**Information provided**
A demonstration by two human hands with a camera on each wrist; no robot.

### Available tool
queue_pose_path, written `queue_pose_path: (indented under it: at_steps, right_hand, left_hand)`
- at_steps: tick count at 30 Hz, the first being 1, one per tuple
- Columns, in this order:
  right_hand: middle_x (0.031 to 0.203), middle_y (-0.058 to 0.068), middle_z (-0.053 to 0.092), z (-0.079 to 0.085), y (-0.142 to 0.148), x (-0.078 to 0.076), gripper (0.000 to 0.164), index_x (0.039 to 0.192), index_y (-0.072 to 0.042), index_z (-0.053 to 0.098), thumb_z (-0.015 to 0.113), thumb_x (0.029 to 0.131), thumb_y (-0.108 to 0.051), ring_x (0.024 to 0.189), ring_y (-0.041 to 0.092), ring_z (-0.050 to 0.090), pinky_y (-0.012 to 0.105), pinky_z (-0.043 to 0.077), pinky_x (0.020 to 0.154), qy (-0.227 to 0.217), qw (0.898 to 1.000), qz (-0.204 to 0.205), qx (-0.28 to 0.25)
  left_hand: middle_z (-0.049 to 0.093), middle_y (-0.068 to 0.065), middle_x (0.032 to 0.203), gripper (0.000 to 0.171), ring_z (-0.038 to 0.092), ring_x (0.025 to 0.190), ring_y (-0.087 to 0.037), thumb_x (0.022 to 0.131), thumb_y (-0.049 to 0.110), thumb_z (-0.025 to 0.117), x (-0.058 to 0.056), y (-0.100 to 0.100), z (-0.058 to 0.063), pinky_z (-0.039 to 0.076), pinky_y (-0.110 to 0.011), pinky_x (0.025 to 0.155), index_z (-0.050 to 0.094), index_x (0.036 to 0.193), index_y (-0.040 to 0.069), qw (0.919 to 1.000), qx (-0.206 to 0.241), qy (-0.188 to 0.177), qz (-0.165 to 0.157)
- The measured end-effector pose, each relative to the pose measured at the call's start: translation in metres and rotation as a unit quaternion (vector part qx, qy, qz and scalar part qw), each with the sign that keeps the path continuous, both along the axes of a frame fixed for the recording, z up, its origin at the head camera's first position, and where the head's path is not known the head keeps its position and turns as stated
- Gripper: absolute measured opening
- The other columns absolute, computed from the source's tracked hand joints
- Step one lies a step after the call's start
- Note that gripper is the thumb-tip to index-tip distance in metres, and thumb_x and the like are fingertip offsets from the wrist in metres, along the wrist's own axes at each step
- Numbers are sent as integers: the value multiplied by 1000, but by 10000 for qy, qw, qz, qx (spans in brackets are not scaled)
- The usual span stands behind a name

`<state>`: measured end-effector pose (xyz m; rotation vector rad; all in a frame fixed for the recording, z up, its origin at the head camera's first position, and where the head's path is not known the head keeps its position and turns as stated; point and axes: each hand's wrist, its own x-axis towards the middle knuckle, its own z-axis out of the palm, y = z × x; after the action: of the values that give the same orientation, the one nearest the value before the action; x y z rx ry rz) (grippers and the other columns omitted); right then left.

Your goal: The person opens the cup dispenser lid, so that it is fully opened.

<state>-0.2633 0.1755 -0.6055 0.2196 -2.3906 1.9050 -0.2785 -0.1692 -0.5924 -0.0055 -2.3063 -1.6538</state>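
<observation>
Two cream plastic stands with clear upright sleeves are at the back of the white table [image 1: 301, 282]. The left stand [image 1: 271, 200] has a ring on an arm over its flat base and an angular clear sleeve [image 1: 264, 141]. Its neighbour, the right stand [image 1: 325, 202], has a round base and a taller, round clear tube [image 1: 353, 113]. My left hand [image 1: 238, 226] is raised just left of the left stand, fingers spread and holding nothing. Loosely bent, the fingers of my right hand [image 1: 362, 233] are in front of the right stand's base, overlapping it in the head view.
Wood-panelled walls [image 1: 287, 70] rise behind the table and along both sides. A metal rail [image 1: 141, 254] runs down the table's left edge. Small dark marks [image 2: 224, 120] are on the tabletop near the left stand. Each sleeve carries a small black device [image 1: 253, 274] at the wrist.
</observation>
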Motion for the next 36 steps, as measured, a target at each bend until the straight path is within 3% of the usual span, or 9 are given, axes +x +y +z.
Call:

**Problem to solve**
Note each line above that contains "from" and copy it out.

**Your solution**
- The other columns absolute, computed from the source's tracked hand joints
- Note that gripper is the thumb-tip to index-tip distance in metres, and thumb_x and the like are fingertip offsets from the wrist in metres, along the wrist's own axes at each step

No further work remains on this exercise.